AMERICAN FACTORY
Steven Regnar / Julia Reichert
Prod. Netflix
Distribuição Higher Ground Productions
EUA, 2019
(Documentário)
Gostaria de começar pela frase de
um antigo cidadão da ex União Soviética, engenheiro químico a trabalhar nas
obras na Europa Ocidental, a propósito da realidade do país onde tinha vivido
até há pouco tempo. Dizia ele : "Ao fim de uns meses de me mudar para o
Ocidente cheguei a duas simples conclusões. Tudo o que nos diziam sobre o
comunismo era mentira e tudo o que nos diziam sobre o capitalismo era
verdade."
A Economia tem ciclos a
lengalenga do baile entre a procura e a oferta enchem jornais e teses
académicas, mas no fim acaba quase sempre da mesma maneira. Na hora da
distribuição da riqueza há cada vez menos privilegiados mais ricos e aumenta o
numero de pobres ou despromovidos no que à hierarquia da qualidade de vida diz
respeito.
Serve esta breve introdução para
apresentar uma peça documental do ano passado que congrega em si esta parábola humana.
Falamos de AMERICAN FACTORY, estreado no Festival de Cinema de Sundance e
galardoado com, entre muitos outros prémios, o Oscar para o melhor filme na
categoria de documentário deste ano de 2020. O filme começa em plena crise
financeira de 2008 em Moraine, perto da cidade de Dayton, Ohio, quando a
empresa GM fecha uma unidade fabril que empregava milhares de trabalhadores da
região. Mais tarde a FUYAO, industria chinesa, decide investir na mesma região montando para o
efeito uma unidade produtora de vidros para a industria automóvel. A esperança
volta a despertar na comunidade assolada pela incerteza e desemprego.
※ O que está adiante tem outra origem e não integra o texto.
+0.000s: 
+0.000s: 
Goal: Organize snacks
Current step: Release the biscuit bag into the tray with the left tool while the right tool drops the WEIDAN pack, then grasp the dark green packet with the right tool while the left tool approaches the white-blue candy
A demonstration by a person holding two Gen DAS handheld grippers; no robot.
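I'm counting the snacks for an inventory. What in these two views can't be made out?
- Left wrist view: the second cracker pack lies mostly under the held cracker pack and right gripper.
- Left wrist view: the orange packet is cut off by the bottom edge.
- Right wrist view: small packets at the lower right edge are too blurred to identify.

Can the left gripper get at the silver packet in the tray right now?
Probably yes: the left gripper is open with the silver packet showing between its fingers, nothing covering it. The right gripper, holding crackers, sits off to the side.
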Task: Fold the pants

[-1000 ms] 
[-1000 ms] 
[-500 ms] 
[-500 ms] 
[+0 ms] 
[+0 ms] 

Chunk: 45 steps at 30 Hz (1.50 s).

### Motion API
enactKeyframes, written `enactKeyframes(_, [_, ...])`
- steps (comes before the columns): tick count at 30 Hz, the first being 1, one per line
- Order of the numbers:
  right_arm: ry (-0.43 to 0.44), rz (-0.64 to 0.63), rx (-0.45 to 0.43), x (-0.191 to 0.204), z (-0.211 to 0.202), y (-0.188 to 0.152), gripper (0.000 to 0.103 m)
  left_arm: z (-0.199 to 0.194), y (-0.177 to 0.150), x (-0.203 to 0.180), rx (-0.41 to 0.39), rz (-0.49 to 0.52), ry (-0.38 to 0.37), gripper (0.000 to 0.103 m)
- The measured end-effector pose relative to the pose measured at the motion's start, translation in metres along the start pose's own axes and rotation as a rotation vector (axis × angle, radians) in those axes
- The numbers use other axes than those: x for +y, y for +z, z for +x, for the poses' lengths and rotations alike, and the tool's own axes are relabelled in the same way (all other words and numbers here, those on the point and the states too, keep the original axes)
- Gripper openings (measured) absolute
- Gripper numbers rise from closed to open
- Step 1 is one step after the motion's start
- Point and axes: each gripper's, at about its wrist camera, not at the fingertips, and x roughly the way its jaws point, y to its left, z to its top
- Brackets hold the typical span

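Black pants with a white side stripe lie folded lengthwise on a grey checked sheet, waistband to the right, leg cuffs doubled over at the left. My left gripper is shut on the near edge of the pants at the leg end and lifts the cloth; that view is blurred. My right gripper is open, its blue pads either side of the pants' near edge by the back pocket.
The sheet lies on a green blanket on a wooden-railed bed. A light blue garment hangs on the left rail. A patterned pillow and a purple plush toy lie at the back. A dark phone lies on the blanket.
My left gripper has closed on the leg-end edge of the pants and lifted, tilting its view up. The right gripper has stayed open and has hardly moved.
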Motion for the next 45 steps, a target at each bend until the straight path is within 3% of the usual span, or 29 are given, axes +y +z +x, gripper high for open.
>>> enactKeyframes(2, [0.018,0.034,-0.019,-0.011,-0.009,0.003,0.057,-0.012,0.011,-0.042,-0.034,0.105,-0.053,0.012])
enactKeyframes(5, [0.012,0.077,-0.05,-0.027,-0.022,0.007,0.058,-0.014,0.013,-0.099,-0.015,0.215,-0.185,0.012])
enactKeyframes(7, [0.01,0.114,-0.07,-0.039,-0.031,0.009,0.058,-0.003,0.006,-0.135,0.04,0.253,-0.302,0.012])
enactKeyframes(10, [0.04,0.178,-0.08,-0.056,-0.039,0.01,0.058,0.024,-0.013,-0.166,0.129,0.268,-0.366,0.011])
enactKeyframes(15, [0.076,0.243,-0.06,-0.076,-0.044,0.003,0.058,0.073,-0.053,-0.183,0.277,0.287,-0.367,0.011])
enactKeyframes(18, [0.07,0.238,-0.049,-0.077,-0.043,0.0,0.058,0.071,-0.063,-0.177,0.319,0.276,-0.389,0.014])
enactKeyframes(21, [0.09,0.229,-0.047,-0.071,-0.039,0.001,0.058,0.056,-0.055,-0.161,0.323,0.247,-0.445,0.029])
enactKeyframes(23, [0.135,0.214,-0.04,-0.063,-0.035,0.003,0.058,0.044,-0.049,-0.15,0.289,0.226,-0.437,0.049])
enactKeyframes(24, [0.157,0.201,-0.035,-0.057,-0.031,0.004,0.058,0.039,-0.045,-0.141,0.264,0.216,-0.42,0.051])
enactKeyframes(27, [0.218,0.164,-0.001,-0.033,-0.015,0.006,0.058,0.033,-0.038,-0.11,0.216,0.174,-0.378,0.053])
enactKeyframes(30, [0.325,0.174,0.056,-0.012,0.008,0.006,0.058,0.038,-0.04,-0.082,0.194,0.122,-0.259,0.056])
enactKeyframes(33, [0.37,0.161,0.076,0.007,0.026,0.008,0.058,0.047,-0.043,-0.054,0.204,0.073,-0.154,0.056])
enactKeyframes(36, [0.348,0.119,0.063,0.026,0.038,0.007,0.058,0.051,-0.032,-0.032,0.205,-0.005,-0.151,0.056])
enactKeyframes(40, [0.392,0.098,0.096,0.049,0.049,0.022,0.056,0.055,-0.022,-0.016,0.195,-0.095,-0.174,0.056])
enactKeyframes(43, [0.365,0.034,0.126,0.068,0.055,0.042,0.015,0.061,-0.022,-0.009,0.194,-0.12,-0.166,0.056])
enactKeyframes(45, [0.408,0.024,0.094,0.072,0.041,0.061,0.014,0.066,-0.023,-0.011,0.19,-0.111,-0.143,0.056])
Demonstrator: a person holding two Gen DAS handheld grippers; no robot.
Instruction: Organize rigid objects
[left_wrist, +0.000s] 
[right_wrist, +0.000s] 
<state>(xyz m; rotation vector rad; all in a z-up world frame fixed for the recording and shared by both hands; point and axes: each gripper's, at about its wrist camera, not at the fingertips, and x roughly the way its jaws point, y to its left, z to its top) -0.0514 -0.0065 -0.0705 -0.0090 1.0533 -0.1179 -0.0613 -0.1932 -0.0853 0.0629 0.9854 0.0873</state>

Inaugurações com pompa e circunstância e promessas de futuros melhores começam
em desaceleração logo à partida com o choque de culturas. Os chineses acham os
americanos muito lentos na linha de produção, por outro lado os americanos
descobrem que os empregados chineses destacados para aquela fábrica não têm
direito a receber mais por se encontrarem deslocados e suportam horários
bastante pesados fazendo horas extraordinárias não remuneradas. Numa deslocação
à sede mãe um grupo de supervisores da linha de montagem fica impressionado com
a formas como a empresa se organiza na China. Se por um lado a estruturação
do trabalho assenta num rígido código de conduta militarizado, por outro ao
longo da festa de fim de ano vai aos poucos pairando a ideia da omnipresença e
omnipotência daquele conglomerado empresarial nas vidas dos seus trabalhadores
numa postura alienante de discurso religioso. Em Moraine os problemas começam a
surgir uns atrás dos outros. Falta de condições de segurança, aumento dos riscos
de acidentes de trabalho, desrespeito total pelas mais elementares regras
ambientais. Começa a correr a ideia de sindicalização entre os trabalhadores, a
administração contrata uma empresa de publicidade para combater essa ideia.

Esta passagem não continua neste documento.